- WORK TO COMPLETE -
State the count of lines below featuring the word "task", and write nothing further.

Start of Block

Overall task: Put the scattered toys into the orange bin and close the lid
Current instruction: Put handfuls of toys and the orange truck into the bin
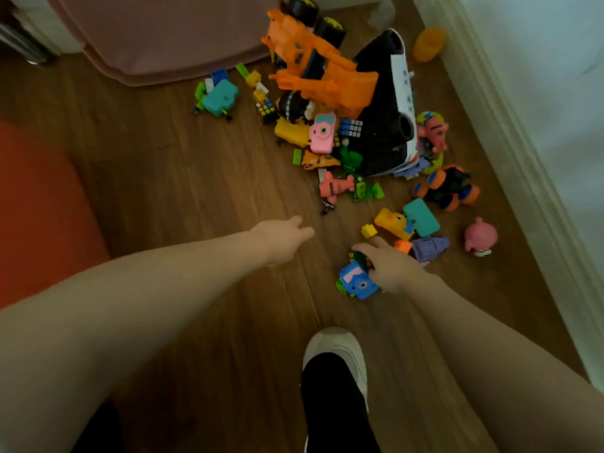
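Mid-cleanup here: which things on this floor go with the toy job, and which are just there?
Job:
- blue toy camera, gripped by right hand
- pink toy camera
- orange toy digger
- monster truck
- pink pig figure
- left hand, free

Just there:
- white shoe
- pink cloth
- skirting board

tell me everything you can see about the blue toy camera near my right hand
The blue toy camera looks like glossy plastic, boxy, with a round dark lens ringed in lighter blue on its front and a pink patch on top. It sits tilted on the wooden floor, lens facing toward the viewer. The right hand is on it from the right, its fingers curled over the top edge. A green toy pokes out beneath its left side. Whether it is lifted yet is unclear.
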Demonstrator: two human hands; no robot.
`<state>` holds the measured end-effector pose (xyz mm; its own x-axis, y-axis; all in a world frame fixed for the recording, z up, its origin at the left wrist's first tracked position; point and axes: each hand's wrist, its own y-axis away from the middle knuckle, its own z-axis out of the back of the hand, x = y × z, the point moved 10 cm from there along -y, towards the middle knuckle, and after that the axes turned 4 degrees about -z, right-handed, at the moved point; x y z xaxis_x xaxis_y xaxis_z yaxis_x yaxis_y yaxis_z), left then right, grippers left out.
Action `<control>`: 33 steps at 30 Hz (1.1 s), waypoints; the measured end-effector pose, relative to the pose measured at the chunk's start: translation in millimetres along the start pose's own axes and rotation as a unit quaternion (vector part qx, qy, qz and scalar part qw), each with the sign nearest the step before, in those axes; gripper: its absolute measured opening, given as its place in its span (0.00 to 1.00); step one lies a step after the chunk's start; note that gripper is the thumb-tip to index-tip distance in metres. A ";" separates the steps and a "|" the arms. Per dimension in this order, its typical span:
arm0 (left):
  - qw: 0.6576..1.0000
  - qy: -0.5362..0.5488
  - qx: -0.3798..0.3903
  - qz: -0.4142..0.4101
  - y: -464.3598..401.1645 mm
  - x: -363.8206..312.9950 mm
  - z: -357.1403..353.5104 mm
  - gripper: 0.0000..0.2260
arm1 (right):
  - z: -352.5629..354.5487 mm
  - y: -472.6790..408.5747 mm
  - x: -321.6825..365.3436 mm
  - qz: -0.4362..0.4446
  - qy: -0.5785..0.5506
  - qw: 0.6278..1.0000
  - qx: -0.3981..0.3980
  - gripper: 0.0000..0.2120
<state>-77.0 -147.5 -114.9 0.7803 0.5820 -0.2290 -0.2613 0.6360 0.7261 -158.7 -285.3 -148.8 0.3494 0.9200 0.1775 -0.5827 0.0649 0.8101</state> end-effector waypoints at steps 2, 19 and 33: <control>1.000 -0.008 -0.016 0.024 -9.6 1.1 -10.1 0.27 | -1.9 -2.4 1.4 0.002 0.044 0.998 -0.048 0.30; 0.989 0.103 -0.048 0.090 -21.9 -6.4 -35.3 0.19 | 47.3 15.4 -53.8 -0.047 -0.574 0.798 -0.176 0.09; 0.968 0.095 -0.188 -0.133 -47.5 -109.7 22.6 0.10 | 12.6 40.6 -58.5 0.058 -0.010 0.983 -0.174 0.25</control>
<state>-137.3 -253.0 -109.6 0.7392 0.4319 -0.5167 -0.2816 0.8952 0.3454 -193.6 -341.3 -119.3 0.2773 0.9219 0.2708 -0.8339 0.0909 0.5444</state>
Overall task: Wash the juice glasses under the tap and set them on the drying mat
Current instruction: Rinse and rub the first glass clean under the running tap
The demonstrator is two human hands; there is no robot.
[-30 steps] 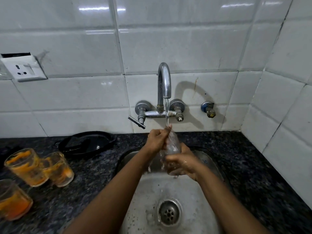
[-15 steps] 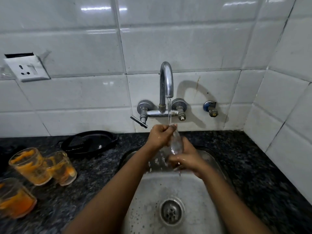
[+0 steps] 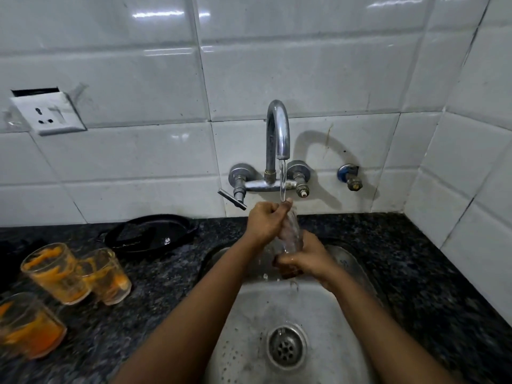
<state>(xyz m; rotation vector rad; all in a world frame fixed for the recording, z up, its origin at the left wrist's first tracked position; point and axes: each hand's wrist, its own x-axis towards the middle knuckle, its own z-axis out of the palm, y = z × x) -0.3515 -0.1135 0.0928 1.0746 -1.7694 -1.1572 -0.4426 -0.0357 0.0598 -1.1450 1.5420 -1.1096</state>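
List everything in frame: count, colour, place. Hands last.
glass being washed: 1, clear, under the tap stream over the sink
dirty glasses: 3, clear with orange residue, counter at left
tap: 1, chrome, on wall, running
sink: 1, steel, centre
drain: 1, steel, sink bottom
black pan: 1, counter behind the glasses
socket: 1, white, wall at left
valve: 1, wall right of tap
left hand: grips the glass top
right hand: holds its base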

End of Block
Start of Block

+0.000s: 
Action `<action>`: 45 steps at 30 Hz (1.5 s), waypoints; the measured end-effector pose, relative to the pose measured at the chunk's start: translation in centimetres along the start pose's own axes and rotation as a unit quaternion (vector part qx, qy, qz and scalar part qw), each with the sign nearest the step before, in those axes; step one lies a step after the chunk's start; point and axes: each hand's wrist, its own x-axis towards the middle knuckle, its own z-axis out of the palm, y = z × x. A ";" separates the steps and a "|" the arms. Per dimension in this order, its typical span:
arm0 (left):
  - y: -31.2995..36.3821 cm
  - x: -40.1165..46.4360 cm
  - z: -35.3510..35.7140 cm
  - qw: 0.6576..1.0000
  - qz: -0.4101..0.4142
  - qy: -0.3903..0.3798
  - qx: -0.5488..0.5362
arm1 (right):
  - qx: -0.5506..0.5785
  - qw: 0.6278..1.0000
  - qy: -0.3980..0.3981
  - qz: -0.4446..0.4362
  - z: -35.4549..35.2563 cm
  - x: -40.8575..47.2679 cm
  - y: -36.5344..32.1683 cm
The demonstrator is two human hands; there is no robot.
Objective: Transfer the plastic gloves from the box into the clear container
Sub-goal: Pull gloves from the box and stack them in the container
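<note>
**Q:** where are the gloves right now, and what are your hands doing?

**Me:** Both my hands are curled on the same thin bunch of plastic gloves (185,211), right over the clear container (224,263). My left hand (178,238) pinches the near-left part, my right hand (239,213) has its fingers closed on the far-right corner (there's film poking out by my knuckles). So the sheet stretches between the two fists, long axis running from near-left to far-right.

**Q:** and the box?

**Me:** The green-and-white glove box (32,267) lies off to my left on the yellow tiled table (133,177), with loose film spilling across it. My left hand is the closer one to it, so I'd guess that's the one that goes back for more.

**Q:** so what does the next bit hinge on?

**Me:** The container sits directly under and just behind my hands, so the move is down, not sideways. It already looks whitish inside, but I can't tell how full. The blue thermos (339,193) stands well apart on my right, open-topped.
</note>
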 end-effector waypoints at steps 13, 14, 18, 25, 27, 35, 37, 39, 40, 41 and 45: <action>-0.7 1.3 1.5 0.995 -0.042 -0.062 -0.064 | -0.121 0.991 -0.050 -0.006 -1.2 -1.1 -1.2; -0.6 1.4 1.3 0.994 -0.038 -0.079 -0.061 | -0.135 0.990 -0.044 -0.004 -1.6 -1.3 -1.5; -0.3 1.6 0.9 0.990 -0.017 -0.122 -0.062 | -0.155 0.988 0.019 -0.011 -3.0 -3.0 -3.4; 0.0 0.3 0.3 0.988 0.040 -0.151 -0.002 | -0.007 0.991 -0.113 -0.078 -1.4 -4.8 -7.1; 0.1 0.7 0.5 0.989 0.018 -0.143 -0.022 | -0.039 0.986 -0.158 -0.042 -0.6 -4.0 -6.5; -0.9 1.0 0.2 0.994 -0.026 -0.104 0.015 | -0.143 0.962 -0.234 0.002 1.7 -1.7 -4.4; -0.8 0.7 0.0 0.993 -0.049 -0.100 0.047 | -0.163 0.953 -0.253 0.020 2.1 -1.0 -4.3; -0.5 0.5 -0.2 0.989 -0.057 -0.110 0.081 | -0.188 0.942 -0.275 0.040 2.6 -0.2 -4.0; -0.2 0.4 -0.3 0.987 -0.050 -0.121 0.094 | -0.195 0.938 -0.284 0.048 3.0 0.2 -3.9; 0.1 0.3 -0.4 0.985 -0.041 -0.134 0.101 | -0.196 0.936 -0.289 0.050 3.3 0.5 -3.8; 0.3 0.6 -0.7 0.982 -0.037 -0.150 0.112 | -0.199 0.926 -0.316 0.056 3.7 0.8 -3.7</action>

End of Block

- ANSWER FOR THIS EXERCISE -
2